## [EXERCISE DATA]
#####

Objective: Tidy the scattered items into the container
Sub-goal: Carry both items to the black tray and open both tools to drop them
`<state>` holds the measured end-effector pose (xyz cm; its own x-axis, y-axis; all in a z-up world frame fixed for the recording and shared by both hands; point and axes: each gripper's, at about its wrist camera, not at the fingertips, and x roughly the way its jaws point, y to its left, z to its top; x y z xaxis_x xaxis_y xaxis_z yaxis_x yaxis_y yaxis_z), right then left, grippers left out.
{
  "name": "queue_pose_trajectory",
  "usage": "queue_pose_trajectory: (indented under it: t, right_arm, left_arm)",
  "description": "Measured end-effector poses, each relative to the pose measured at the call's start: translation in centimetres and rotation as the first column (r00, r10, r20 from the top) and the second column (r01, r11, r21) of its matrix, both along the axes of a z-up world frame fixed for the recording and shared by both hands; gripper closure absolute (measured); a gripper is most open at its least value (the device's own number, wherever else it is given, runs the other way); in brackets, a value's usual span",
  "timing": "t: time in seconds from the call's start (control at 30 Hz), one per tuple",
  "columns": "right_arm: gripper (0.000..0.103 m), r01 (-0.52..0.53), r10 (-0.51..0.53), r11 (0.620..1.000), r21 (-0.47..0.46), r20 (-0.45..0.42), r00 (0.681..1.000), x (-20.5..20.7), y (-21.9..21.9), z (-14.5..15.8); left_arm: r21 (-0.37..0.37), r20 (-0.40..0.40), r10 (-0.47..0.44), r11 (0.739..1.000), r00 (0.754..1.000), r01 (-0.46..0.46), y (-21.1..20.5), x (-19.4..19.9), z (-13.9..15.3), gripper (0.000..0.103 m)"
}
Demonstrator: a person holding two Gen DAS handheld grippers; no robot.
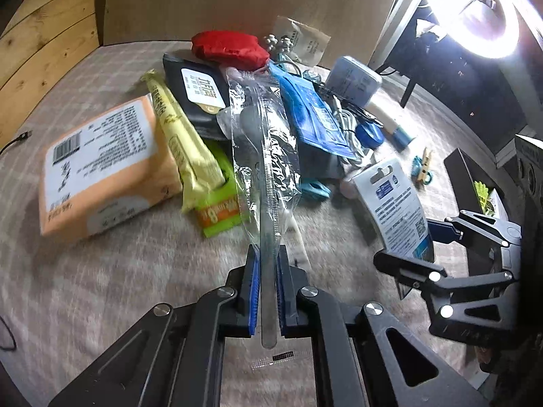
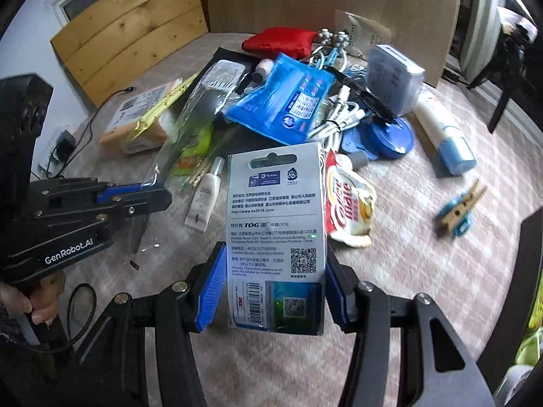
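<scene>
My left gripper (image 1: 266, 291) is shut on the near end of a long clear plastic sleeve (image 1: 264, 149) and holds it over the table; the sleeve also shows in the right wrist view (image 2: 185, 132). My right gripper (image 2: 273, 291) is shut on a carded blister pack (image 2: 275, 234) with a printed white back, held upright; it also shows in the left wrist view (image 1: 395, 200). A pile of scattered items lies behind: a red pouch (image 1: 227, 49), a blue packet (image 2: 288, 101), an orange tissue pack (image 1: 101, 166), a white cable (image 2: 339, 115). A black container (image 1: 475, 183) stands at the right.
A cardboard panel (image 1: 237, 0) stands behind the pile. A clothespin (image 2: 460, 208), a white-and-blue tube (image 2: 443, 129), a blue round lid (image 2: 390, 135), a small white tube (image 2: 205, 193) and a coffee-creamer sachet (image 2: 349, 207) lie on the patterned tablecloth (image 1: 118, 288). A lit ring lamp (image 1: 488, 10) is far right.
</scene>
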<state>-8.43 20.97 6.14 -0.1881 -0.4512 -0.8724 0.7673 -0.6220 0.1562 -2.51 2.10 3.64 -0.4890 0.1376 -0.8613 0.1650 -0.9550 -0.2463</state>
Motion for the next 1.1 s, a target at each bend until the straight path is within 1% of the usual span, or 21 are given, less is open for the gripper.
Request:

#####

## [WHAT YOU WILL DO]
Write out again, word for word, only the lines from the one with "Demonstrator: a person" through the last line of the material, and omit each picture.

## [RESULT]
Demonstrator: a person holding two Gen DAS handheld grippers; no robot.
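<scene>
My left gripper (image 1: 266, 291) is shut on the near end of a long clear plastic sleeve (image 1: 264, 149) and holds it over the table; the sleeve also shows in the right wrist view (image 2: 185, 132). My right gripper (image 2: 273, 291) is shut on a carded blister pack (image 2: 275, 234) with a printed white back, held upright; it also shows in the left wrist view (image 1: 395, 200). A pile of scattered items lies behind: a red pouch (image 1: 227, 49), a blue packet (image 2: 288, 101), an orange tissue pack (image 1: 101, 166), a white cable (image 2: 339, 115). A black container (image 1: 475, 183) stands at the right.
A cardboard panel (image 1: 237, 0) stands behind the pile. A clothespin (image 2: 460, 208), a white-and-blue tube (image 2: 443, 129), a blue round lid (image 2: 390, 135), a small white tube (image 2: 205, 193) and a coffee-creamer sachet (image 2: 349, 207) lie on the patterned tablecloth (image 1: 118, 288). A lit ring lamp (image 1: 488, 10) is far right.
</scene>
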<state>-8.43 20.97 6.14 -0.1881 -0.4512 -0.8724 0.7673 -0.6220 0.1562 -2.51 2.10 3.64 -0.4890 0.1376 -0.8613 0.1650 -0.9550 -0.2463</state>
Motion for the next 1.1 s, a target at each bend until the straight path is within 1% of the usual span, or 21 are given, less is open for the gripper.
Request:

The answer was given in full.